Please copy out all the data. Every detail stays the same.

──────────

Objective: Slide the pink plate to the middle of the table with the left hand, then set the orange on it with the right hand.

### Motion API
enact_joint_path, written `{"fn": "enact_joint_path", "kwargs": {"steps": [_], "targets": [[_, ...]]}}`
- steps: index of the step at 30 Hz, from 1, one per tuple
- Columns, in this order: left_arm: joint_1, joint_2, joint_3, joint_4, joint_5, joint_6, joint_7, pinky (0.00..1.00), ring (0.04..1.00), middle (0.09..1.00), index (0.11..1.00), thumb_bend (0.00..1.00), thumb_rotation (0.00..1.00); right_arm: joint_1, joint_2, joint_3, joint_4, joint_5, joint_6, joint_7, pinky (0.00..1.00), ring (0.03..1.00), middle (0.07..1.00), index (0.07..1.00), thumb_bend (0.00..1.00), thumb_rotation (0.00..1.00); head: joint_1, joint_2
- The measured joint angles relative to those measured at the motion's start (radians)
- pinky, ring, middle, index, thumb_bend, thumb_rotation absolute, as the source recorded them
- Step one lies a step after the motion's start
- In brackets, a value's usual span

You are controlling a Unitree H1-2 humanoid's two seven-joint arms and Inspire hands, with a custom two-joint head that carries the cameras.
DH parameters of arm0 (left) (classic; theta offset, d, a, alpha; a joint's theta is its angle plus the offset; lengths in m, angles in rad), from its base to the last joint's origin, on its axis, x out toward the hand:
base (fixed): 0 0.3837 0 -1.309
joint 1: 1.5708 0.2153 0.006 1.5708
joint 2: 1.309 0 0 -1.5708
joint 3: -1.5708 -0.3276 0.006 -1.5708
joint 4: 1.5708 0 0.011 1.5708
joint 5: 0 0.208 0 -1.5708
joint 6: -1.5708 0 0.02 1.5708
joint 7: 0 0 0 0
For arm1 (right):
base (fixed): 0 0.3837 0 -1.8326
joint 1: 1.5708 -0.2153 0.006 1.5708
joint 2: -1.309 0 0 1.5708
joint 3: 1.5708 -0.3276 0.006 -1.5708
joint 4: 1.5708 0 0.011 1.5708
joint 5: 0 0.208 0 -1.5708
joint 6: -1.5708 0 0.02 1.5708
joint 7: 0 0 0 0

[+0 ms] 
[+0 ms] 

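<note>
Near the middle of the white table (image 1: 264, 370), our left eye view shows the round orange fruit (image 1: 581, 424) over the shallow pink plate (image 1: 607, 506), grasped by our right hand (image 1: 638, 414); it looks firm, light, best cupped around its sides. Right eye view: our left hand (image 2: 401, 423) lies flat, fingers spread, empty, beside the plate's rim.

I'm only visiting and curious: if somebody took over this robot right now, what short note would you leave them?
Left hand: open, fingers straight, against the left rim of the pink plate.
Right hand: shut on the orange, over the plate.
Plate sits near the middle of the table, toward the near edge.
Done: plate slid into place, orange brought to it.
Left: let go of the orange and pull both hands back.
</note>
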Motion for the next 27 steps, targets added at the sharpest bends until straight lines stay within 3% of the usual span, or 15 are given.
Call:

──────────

- _Written solution_:
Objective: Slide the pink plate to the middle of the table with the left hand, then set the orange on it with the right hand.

### Motion API
enact_joint_path, written `{"fn": "enact_joint_path", "kwargs": {"steps": [_], "targets": [[_, ...]]}}`
- steps: index of the step at 30 Hz, from 1, one per tuple
- Columns, in this order: left_arm: joint_1, joint_2, joint_3, joint_4, joint_5, joint_6, joint_7, pinky (0.00..1.00), ring (0.04..1.00), middle (0.09..1.00), index (0.11..1.00), thumb_bend (0.00..1.00), thumb_rotation (0.00..1.00); right_arm: joint_1, joint_2, joint_3, joint_4, joint_5, joint_6, joint_7, pinky (0.00..1.00), ring (0.03..1.00), middle (0.07..1.00), index (0.07..1.00), thumb_bend (0.00..1.00), thumb_rotation (0.00..1.00); head: joint_1, joint_2
- The measured joint angles relative to those measured at the motion's start (radians)
- pinky, ring, middle, index, thumb_bend, thumb_rotation absolute, as the source recorded them
- Step one lies a step after the motion's start
- In brackets, a value's usual span

You are controlling a Unitree H1-2 humanoid's two seven-joint arms and Inspire hands, with a custom two-joint head that carries the cameras.
DH parameters of arm0 (left) (classic; theta offset, d, a, alpha; a joint's theta is its angle plus the offset; lengths in m, angles in rad), from its base to the last joint's origin, on its axis, x out toward the hand:
base (fixed): 0 0.3837 0 -1.309
joint 1: 1.5708 0.2153 0.006 1.5708
joint 2: 1.309 0 0 -1.5708
joint 3: -1.5708 -0.3276 0.006 -1.5708
joint 4: 1.5708 0 0.011 1.5708
joint 5: 0 0.208 0 -1.5708
joint 6: -1.5708 0 0.02 1.5708
joint 7: 0 0 0 0
For arm1 (right):
base (fixed): 0 0.3837 0 -1.8326
joint 1: 1.5708 -0.2153 0.006 1.5708
joint 2: -1.309 0 0 1.5708
joint 3: 1.5708 -0.3276 0.006 -1.5708
joint 4: 1.5708 0 0.011 1.5708
joint 5: 0 0.208 0 -1.5708
joint 6: -1.5708 0 0.02 1.5708
joint 7: 0 0 0 0

[+0 ms] 
[+0 ms] 

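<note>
Near the middle of the white table (image 1: 264, 370), our left eye view shows the round orange fruit (image 1: 581, 424) over the shallow pink plate (image 1: 607, 506), grasped by our right hand (image 1: 638, 414); it looks firm, light, best cupped around its sides. Right eye view: our left hand (image 2: 401, 423) lies flat, fingers spread, empty, beside the plate's rim.

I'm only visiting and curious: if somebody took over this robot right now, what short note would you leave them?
Left hand: open, fingers straight, against the left rim of the pink plate.
Right hand: shut on the orange, over the plate.
Plate sits near the middle of the table, toward the near edge.
Done: plate slid into place, orange brought to it.
Left: let go of the orange and pull both hands back.
</note>
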Motion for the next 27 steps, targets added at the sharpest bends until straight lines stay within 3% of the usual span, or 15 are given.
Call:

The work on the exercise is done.